El torero José Antonio Morante de la Puebla ha sufrido este lunes una cornada en el glúteo izquierdo y el ano en la plaza de toros de La Maestranza. Se la ha propinado el cuarto astado de la corrida que se celebraba este lunes en Sevilla durante la Feria de Abril. El diestro ha sido operado de urgencia en la misma enfermería de la plaza de toros, en una intervención quirúrgica que ha durado más de dos horas. Los médicos de la enfermería de La Maestranza han calificado de “muy grave” la cornada, que le ha lesionado la musculatura del esfínter del ano con una perforación de 1,5 centímetros en la cara posterior del recto.

El diestro sevillano ha sido cogido cuando trataba de fijar con el capote al animal, de la ganadería de Hermanos García Jiménez, que se le ha venido al pecho, arrollándole y, en el intento de huida, le ha herido los glúteos. El diestro quedó inerme sobre la arena desde fue recogido por las cuadrillas para su traslado a la enfermería.

No obstante, miembros de la cuadrilla de Morante aseguran a EFE que el torero no ha sangrado mucho. Morante ha quedado bocabajo sobre el albero, echándose mano a la zona donde presumiblemente llevaba la cornada, con claros gestos de dolor, hasta que las cuadrillas han acudido en su auxilio para llevarlo rápidamente a la enfermería de la plaza, donde ha sido atendido.

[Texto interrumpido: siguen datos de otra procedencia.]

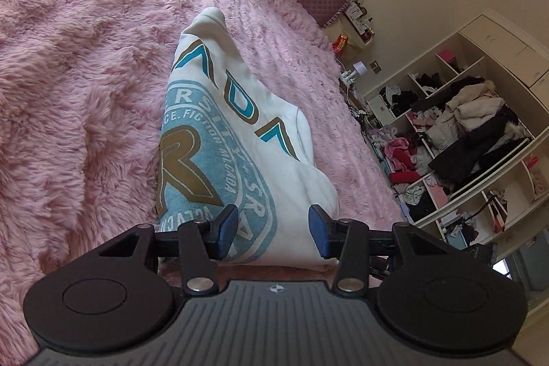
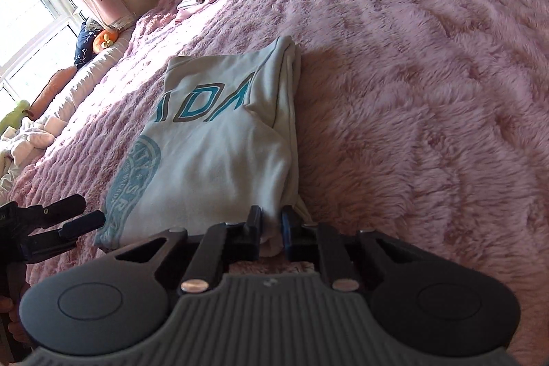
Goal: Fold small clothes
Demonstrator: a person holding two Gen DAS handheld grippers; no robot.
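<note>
Pinching the near hem of the white sweatshirt (image 2: 219, 156) with my right gripper (image 2: 271, 228); my left gripper (image 1: 271, 234) hovers spread beside it. Next, likely grip left too, then fold away.

Left gripper (image 1: 273, 230) body: a dark grey ribbed plate is showing a small round emblem at its top edge, flanked by two black round discs, each carrying an inset circle.
Left linkage: black arms are pivoting on silver rivets (one on each side).
Left fingers (image 1: 227, 230): black holders are carrying blue pads.
Right gripper (image 2: 271, 230) body: the same grey ribbed plate and black discs are showing.
Right fingers (image 2: 287, 232): one is showing black, the other blue.
Right linkage: silver rivets are catching the light.
</note>
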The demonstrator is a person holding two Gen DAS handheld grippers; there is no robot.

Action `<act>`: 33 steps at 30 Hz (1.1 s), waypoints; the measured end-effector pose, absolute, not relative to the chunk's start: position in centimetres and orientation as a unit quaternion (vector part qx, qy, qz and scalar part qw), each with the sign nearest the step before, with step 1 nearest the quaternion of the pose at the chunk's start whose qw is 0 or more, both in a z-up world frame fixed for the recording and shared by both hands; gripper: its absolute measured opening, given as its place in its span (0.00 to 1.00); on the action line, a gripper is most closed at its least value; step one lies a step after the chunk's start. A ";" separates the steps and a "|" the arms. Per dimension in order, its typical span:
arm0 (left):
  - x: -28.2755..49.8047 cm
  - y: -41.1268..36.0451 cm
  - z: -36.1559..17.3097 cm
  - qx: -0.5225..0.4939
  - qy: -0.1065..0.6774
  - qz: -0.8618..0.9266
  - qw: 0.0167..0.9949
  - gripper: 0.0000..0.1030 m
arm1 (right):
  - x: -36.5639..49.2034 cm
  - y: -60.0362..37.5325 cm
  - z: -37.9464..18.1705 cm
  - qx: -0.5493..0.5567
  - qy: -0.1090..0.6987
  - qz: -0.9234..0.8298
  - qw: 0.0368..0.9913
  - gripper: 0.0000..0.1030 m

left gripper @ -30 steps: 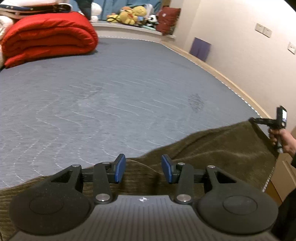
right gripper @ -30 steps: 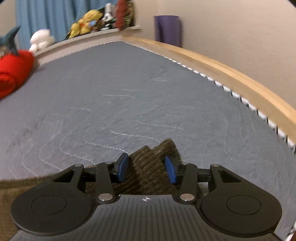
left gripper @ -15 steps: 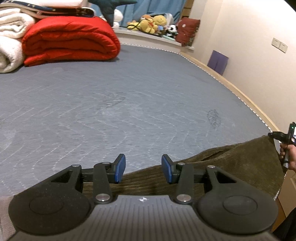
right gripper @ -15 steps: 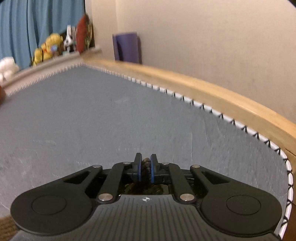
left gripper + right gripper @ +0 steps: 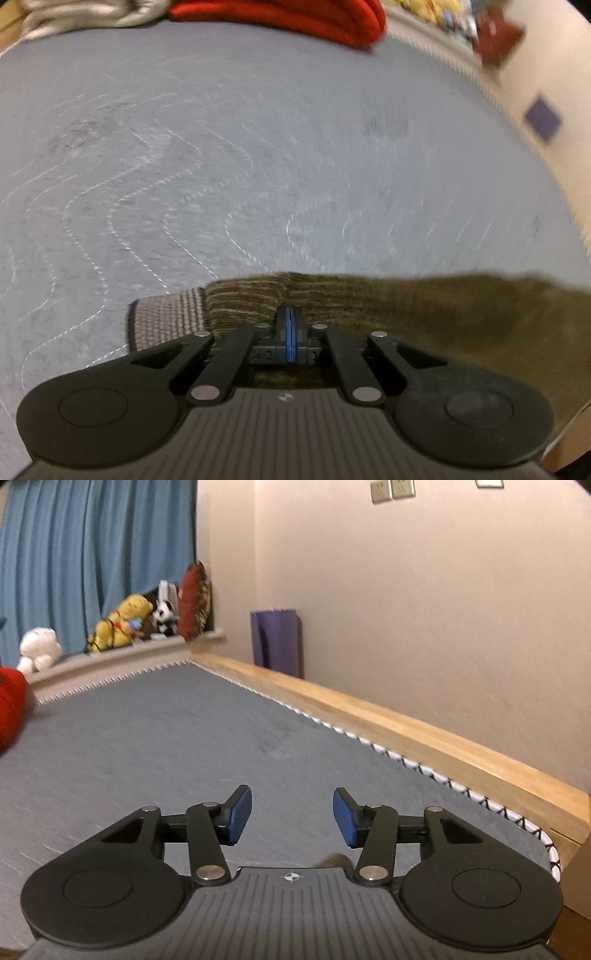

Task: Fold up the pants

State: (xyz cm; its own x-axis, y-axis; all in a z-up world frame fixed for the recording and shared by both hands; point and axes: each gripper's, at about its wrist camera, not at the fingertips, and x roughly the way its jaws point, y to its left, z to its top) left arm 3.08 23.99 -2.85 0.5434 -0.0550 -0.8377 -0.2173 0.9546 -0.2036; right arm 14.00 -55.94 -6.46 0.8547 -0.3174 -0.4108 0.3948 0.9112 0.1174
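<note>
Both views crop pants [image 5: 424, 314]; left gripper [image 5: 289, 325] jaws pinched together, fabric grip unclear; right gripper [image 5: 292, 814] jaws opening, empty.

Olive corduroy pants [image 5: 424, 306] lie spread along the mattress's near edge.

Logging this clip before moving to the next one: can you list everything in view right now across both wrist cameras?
pants: one, olive-brown corduroy, near edge of the mattress, lighter waistband at left
mattress: one, grey quilted, fills both views
folded blanket: one, red, far end of the mattress
pale bedding: one pile, cream, beside the blanket, blurred
plush toys: several, yellow, white, black-and-white, on the ledge
curtain: one, blue, behind the toys
purple mat: one, against the wall
bed rail: one, light wood
left gripper: black with blue pads, shut, over the pants
right gripper: jaws opening, nothing between them
</note>
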 end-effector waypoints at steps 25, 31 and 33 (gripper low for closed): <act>-1.7 27.7 -2.2 -0.119 0.431 0.013 0.894 0.42 | 10.6 -34.2 0.5 0.153 0.220 0.036 0.963 0.69; -5.0 32.0 2.0 -0.172 0.362 0.024 0.916 0.36 | 10.7 -33.8 0.0 0.172 0.225 0.040 0.958 0.69; -5.7 33.3 1.9 -0.173 0.372 0.051 0.911 0.36 | 10.9 -33.6 -0.1 0.174 0.227 0.042 0.957 0.69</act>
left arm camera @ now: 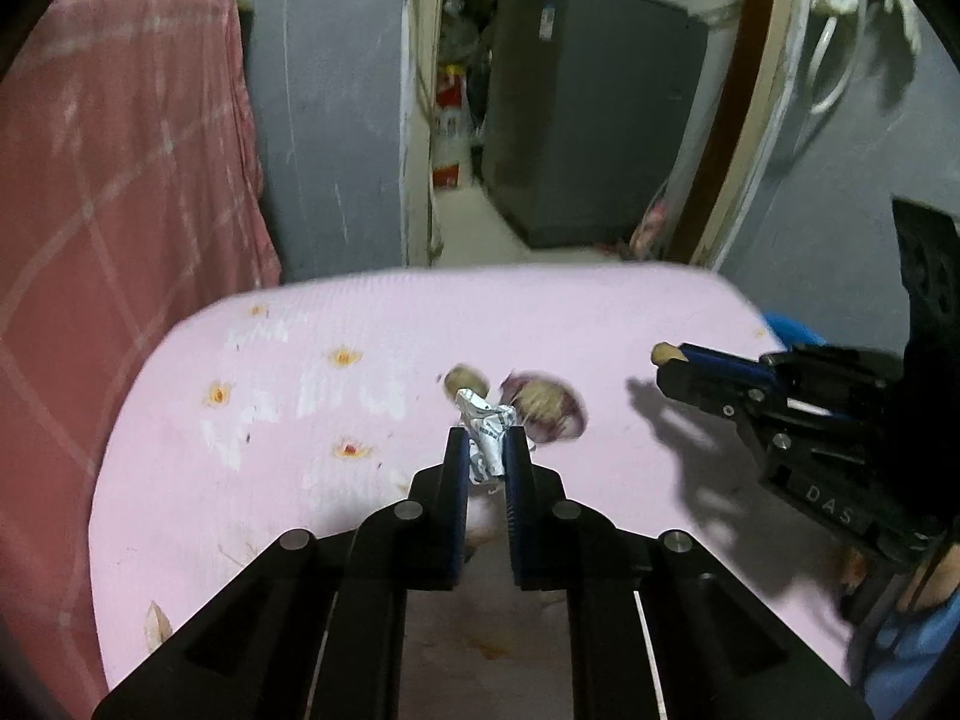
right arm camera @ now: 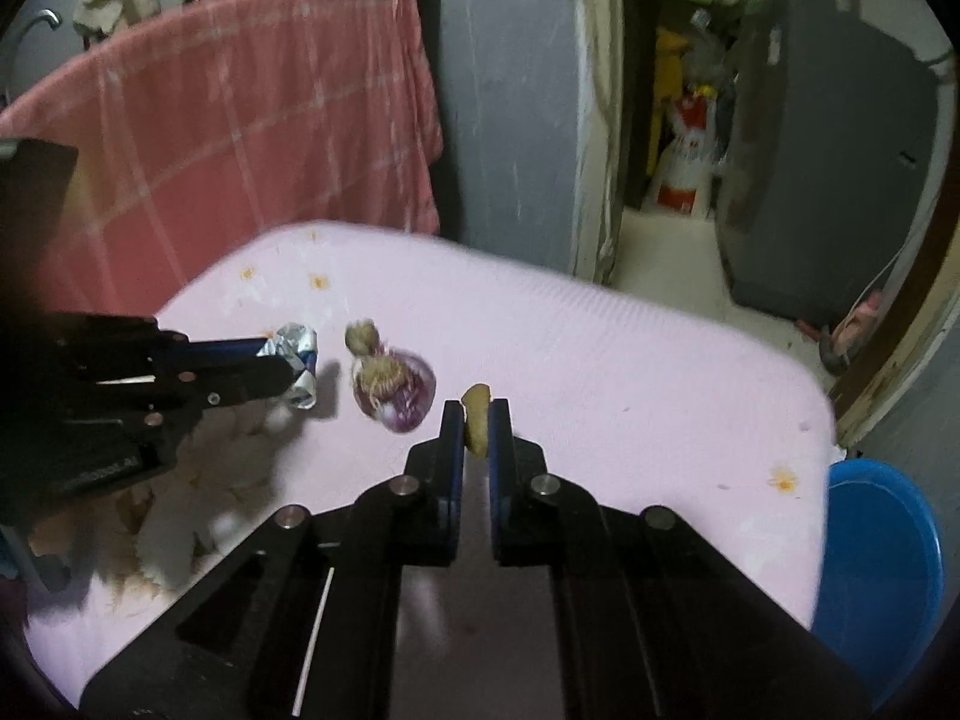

La intervención, continúa el parte, ha consistido en un lavado de la herida, la reparación de la pared rectal y del aparato esfinteriano, dejando un drenaje aspirativo en el espacio postanal y retro rectal. La grave cornada se produjo cuando Morante intentaba fijar con el capote al cuarto toro de la tarde, de la ganadería de García Jiménez, que en un momento de duda arrolló al torero y le clavó el pitón izquierdo a la altura del glúteo.

Debido a este percance de Morante, que había cortado una oreja del toro que abrió la corrida, el festejo ha quedado en un mano a mano entre Borja Jiménez y Tomás Rufo. Jiménez, también sevillano, paseó un trofeo del segundo y perdió alguno más tras fallar con la espada la faena al toro que hirió a Morante, y del que se tuvo que hacer cargo; y Tomás Rufo, que fue silenciado en su primer turno, en una tarde en la que el coso sevillano volvió a colgar el lleno de "no hay billetes".